▸ **Task brief**
Return each entry unchanged.

[Dataset entries]

##############################

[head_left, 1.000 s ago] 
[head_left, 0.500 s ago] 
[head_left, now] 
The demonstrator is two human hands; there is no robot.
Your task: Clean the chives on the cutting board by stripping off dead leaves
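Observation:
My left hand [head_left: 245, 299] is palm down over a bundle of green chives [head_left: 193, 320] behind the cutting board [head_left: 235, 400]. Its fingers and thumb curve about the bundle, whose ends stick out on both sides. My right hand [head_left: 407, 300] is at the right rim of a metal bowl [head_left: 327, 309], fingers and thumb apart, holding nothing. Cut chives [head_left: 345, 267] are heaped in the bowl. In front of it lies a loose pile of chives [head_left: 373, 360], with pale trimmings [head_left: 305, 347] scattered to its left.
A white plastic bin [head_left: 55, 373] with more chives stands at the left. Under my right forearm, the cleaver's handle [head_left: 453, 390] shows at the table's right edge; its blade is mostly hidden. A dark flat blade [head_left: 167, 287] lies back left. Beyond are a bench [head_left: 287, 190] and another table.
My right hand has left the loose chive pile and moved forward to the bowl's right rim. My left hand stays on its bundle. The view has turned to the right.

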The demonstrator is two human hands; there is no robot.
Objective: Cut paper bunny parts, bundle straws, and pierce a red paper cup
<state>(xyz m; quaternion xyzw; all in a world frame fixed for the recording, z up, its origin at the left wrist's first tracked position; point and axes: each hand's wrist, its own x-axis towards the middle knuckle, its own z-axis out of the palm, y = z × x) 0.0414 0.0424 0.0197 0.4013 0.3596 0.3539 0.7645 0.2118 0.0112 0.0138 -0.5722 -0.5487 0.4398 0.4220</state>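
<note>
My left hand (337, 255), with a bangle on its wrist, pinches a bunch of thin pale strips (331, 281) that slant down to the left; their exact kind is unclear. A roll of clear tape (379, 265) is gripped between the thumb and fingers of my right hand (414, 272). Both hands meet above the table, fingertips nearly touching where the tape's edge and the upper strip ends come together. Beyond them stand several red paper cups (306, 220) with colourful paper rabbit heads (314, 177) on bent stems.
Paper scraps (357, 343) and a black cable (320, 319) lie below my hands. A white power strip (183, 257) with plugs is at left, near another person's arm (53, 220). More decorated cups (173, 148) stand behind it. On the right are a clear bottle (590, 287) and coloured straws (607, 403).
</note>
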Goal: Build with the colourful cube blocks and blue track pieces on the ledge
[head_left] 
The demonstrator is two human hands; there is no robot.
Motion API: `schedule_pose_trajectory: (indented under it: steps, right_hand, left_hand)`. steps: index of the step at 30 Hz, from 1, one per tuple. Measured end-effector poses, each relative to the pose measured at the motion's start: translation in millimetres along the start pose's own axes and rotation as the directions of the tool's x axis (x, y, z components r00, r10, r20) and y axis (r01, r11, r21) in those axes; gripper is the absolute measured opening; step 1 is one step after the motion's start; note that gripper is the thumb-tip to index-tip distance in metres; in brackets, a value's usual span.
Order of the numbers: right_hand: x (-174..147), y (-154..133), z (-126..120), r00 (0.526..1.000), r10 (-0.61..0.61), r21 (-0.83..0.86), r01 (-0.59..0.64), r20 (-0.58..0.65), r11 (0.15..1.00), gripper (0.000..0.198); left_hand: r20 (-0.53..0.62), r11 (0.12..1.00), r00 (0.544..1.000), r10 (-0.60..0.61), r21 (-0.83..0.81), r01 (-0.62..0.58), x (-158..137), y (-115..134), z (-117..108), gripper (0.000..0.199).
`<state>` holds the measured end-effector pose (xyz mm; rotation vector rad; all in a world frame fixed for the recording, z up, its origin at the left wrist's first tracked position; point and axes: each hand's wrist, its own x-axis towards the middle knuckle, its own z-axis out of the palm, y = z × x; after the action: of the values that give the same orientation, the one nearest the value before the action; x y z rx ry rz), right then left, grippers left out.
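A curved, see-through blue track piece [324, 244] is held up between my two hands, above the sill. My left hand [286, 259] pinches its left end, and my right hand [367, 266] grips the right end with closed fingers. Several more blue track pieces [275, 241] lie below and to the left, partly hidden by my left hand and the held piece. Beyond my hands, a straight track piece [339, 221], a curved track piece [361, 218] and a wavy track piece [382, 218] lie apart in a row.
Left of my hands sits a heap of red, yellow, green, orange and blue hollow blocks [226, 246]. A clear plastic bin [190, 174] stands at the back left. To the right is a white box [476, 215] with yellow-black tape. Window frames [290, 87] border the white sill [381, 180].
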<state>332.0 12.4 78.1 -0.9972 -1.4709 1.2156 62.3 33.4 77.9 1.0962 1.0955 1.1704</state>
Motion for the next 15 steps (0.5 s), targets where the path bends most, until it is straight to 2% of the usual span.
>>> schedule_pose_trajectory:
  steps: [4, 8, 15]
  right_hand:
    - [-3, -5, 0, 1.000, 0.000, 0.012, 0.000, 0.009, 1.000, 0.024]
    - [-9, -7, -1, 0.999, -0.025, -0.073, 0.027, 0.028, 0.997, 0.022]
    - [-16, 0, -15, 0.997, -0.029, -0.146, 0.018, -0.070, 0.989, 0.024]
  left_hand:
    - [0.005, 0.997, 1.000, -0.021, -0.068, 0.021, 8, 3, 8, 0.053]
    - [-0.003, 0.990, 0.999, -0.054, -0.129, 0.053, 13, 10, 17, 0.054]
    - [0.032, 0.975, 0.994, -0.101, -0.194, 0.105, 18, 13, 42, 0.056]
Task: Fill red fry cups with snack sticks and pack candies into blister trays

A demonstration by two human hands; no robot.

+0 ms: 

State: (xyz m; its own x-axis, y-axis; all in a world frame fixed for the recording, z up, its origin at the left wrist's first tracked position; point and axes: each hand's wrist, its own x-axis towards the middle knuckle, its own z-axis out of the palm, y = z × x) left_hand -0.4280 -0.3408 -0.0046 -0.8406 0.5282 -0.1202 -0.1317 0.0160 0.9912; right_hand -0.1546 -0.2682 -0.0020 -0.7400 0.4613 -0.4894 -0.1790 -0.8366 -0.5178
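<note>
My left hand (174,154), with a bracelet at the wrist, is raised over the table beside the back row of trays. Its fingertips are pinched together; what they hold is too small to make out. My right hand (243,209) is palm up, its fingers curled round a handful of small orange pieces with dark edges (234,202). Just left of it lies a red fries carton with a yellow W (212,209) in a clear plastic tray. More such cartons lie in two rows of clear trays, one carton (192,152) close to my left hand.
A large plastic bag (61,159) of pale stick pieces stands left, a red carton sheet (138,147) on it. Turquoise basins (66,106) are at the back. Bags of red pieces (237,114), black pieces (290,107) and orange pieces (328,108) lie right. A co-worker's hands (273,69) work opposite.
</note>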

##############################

▸ **Answer to this problem**
[head_left, 1.000 s ago] 
[head_left, 0.500 s ago] 
[head_left, now] 
The demonstrator is two human hands; there is no robot.
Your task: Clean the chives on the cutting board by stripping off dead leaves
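Observation:
My left hand [head_left: 245, 299] is palm down over a bundle of green chives [head_left: 193, 320] behind the cutting board [head_left: 235, 400]. Its fingers and thumb curve about the bundle, whose ends stick out on both sides. My right hand [head_left: 407, 300] is at the right rim of a metal bowl [head_left: 327, 309], fingers and thumb apart, holding nothing. Cut chives [head_left: 345, 267] are heaped in the bowl. In front of it lies a loose pile of chives [head_left: 373, 360], with pale trimmings [head_left: 305, 347] scattered to its left.
A white plastic bin [head_left: 55, 373] with more chives stands at the left. Under my right forearm, the cleaver's handle [head_left: 453, 390] shows at the table's right edge; its blade is mostly hidden. A dark flat blade [head_left: 167, 287] lies back left. Beyond are a bench [head_left: 287, 190] and another table.
My right hand has left the loose chive pile and moved forward to the bowl's right rim. My left hand stays on its bundle. The view has turned to the right.
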
The demonstrator is two human hands; there is no robot.
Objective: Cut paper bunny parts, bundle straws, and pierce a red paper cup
<state>(xyz m; quaternion xyzw; all in a world frame fixed for the recording, z up, its origin at the left wrist's first tracked position; point and axes: each hand's wrist, its own x-axis towards the middle knuckle, its own z-axis out of the palm, y = z × x) 0.0414 0.0424 0.0197 0.4013 0.3596 0.3539 0.7645 0.2118 0.0112 0.0138 -0.5722 -0.5487 0.4398 0.4220</state>
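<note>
My left hand (337, 255), with a bangle on its wrist, pinches a bunch of thin pale strips (331, 281) that slant down to the left; their exact kind is unclear. A roll of clear tape (379, 265) is gripped between the thumb and fingers of my right hand (414, 272). Both hands meet above the table, fingertips nearly touching where the tape's edge and the upper strip ends come together. Beyond them stand several red paper cups (306, 220) with colourful paper rabbit heads (314, 177) on bent stems.
Paper scraps (357, 343) and a black cable (320, 319) lie below my hands. A white power strip (183, 257) with plugs is at left, near another person's arm (53, 220). More decorated cups (173, 148) stand behind it. On the right are a clear bottle (590, 287) and coloured straws (607, 403).
</note>
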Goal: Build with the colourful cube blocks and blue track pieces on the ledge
[head_left] 
The demonstrator is two human hands; there is no robot.
Motion API: `schedule_pose_trajectory: (indented under it: steps, right_hand, left_hand)`. steps: index of the step at 30 Hz, from 1, one per tuple. Measured end-effector poses, each relative to the pose measured at the motion's start: translation in millimetres along the start pose's own axes and rotation as the directions of the tool's x axis (x, y, z components r00, r10, r20) and y axis (r01, r11, r21) in those axes; gripper is the absolute measured opening; step 1 is one step after the motion's start; note that gripper is the thumb-tip to index-tip distance in metres; in brackets, a value's usual span.
Order of the numbers: right_hand: x (-174..147), y (-154..133), z (-126..120), r00 (0.526..1.000), r10 (-0.61..0.61), r21 (-0.83..0.86), r01 (-0.59..0.64), r20 (-0.58..0.65), r11 (0.15..1.00), gripper (0.000..0.198); left_hand: r20 (-0.53..0.62), r11 (0.12..1.00), r00 (0.544..1.000), r10 (-0.60..0.61), r21 (-0.83..0.81), r01 (-0.62..0.58), x (-158..137), y (-115..134), z (-117..108), gripper (0.000..0.199).
`<state>` holds the measured end-effector pose (xyz mm; rotation vector rad; all in a world frame fixed for the recording, z up, its origin at the left wrist's first tracked position; point and axes: each hand's wrist, its own x-axis towards the middle knuckle, its own z-axis out of the palm, y = z × x; after the action: of the values that give the same orientation, the one nearest the value before the action; x y z rx ry rz), right then left, grippers left out.
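A curved, see-through blue track piece [324, 244] is held up between my two hands, above the sill. My left hand [286, 259] pinches its left end, and my right hand [367, 266] grips the right end with closed fingers. Several more blue track pieces [275, 241] lie below and to the left, partly hidden by my left hand and the held piece. Beyond my hands, a straight track piece [339, 221], a curved track piece [361, 218] and a wavy track piece [382, 218] lie apart in a row.
Left of my hands sits a heap of red, yellow, green, orange and blue hollow blocks [226, 246]. A clear plastic bin [190, 174] stands at the back left. To the right is a white box [476, 215] with yellow-black tape. Window frames [290, 87] border the white sill [381, 180].
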<state>332.0 12.4 78.1 -0.9972 -1.4709 1.2156 62.3 33.4 77.9 1.0962 1.0955 1.1704</state>
Motion for the next 15 steps (0.5 s), targets where the path bends most, until it is straight to 2% of the usual span.
>>> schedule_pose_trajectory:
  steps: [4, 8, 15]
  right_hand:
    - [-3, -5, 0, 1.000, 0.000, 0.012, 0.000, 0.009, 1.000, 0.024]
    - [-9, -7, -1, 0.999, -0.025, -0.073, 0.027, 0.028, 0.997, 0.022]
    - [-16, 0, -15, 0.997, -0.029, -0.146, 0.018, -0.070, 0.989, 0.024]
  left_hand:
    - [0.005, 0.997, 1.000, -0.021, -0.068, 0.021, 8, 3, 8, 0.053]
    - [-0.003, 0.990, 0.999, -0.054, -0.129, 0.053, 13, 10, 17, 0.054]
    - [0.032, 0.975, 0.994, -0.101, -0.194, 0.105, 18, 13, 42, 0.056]
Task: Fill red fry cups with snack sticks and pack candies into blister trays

A demonstration by two human hands; no robot.

+0 ms: 

State: (xyz m; its own x-axis, y-axis; all in a world frame fixed for the recording, z up, its origin at the left wrist's first tracked position; point and axes: each hand's wrist, its own x-axis towards the middle knuckle, its own z-axis out of the palm, y = z × x) left_hand -0.4280 -0.3408 -0.0046 -0.8406 0.5282 -0.1202 -0.1317 0.0160 0.9912; right_hand -0.1546 -0.2682 -0.0020 -0.7400 0.4613 -0.4894 -0.1790 -0.8366 -0.5178
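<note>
My left hand (174,154), with a bracelet at the wrist, is raised over the table beside the back row of trays. Its fingertips are pinched together; what they hold is too small to make out. My right hand (243,209) is palm up, its fingers curled round a handful of small orange pieces with dark edges (234,202). Just left of it lies a red fries carton with a yellow W (212,209) in a clear plastic tray. More such cartons lie in two rows of clear trays, one carton (192,152) close to my left hand.
A large plastic bag (61,159) of pale stick pieces stands left, a red carton sheet (138,147) on it. Turquoise basins (66,106) are at the back. Bags of red pieces (237,114), black pieces (290,107) and orange pieces (328,108) lie right. A co-worker's hands (273,69) work opposite.
</note>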

What appears above is the complete answer.